> Assignment
Copy whichever lines of the data hold the word "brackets".
────────
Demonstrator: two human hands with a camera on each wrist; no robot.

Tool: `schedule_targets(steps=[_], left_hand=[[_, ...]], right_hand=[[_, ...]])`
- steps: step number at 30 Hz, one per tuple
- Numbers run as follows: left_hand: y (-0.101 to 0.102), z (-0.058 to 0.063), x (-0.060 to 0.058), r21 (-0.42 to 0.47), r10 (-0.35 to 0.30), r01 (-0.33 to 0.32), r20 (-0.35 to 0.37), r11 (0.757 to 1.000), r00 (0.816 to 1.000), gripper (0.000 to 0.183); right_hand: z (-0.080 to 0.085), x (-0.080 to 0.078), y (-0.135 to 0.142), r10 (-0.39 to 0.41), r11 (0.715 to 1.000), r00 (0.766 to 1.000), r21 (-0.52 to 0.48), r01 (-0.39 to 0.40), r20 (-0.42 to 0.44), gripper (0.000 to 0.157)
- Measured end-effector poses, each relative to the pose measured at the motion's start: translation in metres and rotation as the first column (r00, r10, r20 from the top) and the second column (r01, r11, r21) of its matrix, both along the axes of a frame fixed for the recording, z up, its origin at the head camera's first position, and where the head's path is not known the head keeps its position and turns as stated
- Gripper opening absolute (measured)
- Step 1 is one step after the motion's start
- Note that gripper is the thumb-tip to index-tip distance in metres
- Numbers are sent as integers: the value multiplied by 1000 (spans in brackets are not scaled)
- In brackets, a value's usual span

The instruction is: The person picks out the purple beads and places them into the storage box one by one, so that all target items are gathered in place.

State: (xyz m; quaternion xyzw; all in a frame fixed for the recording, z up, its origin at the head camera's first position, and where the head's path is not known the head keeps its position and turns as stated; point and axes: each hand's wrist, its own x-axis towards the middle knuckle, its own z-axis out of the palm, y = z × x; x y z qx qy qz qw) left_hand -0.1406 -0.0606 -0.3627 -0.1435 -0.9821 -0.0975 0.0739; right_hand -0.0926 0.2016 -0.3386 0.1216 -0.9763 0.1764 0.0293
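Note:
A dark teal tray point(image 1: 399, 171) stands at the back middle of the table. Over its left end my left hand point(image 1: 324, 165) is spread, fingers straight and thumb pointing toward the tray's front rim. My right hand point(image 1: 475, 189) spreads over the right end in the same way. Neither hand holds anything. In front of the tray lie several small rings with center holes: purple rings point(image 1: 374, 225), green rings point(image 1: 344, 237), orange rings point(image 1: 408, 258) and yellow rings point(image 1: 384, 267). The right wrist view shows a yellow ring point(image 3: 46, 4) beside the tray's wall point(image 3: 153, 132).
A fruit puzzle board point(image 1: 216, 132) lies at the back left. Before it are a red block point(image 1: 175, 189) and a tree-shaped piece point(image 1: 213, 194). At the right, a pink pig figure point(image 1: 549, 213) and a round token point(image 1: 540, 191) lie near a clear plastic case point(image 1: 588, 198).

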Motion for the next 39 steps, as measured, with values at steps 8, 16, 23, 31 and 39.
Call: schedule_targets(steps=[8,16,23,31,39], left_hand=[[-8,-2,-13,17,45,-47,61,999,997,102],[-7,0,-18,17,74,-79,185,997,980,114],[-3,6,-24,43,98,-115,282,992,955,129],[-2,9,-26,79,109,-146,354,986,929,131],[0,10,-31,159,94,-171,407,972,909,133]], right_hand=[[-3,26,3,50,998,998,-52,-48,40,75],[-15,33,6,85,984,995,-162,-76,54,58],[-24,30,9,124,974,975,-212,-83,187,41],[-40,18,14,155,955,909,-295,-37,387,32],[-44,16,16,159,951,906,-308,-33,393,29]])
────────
> Your solution
- Numbers are sent as integers: the value multiplied by 1000 (spans in brackets are not scaled)
- In brackets, a value's usual span

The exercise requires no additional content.